EXERCISE DETAILS =
Search the material for "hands" and copy each line in which it is found.

RECORDS PROVIDED =
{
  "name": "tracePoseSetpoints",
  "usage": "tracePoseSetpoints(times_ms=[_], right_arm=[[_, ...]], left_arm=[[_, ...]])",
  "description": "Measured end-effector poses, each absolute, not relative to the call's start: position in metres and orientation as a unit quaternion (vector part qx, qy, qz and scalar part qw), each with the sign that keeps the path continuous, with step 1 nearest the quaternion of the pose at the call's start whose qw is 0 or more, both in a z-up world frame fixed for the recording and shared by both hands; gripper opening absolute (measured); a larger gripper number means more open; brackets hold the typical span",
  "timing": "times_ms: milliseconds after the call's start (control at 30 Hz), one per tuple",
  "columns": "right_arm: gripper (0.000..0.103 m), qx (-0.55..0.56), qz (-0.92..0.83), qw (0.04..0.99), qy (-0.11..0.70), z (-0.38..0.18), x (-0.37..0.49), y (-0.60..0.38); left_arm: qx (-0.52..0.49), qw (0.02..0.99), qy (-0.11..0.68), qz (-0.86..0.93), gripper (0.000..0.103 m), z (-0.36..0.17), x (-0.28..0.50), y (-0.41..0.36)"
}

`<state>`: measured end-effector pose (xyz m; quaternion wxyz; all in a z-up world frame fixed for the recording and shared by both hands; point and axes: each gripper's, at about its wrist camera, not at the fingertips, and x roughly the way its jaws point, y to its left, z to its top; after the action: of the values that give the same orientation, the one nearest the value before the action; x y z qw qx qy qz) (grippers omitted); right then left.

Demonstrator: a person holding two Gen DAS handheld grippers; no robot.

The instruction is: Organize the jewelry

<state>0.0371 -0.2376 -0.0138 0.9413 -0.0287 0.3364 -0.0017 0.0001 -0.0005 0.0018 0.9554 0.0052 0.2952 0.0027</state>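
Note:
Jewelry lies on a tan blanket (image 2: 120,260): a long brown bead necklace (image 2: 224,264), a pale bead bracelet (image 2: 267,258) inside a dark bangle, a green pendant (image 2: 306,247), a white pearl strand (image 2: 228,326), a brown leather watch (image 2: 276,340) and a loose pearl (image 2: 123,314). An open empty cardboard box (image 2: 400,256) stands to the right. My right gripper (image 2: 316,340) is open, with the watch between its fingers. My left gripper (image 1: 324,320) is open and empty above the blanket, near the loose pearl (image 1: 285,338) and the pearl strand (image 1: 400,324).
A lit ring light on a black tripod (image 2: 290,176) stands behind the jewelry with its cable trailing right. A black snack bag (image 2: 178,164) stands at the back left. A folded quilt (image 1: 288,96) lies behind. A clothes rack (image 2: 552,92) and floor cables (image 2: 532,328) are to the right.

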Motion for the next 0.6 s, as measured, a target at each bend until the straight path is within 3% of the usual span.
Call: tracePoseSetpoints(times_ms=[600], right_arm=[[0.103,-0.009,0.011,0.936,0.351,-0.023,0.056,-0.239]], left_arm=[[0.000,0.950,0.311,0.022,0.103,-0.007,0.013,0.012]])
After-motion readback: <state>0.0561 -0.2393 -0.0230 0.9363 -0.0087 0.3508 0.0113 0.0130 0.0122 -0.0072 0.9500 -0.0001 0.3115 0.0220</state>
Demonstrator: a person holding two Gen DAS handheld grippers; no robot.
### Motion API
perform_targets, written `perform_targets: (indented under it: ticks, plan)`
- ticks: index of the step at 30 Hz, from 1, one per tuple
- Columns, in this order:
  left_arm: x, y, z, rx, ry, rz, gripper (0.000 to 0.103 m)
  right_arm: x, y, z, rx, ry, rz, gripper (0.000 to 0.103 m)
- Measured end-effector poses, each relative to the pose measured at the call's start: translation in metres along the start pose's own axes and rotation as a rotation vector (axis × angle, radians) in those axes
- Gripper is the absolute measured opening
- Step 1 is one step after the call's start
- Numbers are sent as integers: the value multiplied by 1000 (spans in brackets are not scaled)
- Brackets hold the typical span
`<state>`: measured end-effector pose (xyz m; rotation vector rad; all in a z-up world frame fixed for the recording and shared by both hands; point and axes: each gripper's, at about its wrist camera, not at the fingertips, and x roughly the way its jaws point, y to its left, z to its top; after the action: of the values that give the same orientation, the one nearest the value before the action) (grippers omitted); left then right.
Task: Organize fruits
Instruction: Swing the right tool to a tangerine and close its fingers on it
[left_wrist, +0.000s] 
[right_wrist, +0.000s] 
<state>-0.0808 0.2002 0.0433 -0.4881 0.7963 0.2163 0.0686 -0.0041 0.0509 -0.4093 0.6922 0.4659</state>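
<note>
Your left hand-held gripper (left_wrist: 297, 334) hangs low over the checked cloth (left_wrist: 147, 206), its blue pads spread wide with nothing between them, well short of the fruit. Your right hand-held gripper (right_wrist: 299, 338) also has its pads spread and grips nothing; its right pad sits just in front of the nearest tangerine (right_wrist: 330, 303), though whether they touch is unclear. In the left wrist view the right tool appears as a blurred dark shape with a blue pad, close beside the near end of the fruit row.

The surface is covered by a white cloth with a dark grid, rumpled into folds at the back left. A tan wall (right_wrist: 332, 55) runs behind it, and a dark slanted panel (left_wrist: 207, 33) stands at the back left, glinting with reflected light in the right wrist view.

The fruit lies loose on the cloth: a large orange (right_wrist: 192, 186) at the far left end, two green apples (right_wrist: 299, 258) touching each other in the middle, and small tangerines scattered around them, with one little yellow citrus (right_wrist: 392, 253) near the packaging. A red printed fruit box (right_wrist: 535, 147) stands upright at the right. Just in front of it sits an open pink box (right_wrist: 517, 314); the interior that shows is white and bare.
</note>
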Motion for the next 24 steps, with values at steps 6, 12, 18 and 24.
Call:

EXPECTED ANSWER =
  "description": "Measured end-effector poses, each absolute, not relative to the call's start: position in metres and orientation as a unit quaternion (vector part qx, qy, qz and scalar part qw), each with the sign that keeps the path continuous, with step 1 nearest the quaternion of the pose at the call's start whose qw is 0 or more, both in a z-up world frame fixed for the recording and shared by both hands; gripper opening absolute (measured); a larger gripper number means more open; brackets hold the typical span",
`<state>`: measured end-effector pose (xyz m; quaternion wxyz; all in a z-up world frame fixed for the recording and shared by both hands; point and axes: each gripper's, at about its wrist camera, not at the fingertips, and x roughly the way its jaws point, y to its left, z to its top; after the action: of the values that give the same orientation, the one nearest the value before the action; x y z qw qx qy qz) (grippers omitted); right then left.
`<state>`: measured end-effector pose (xyz m; rotation vector rad; all in a z-up world frame fixed for the recording and shared by both hands; point and axes: each gripper's, at about its wrist camera, not at the fingertips, and x roughly the way its jaws point, y to its left, z to its top; after the action: of the values that give the same orientation, the one nearest the value before the action) (grippers omitted); left then right.

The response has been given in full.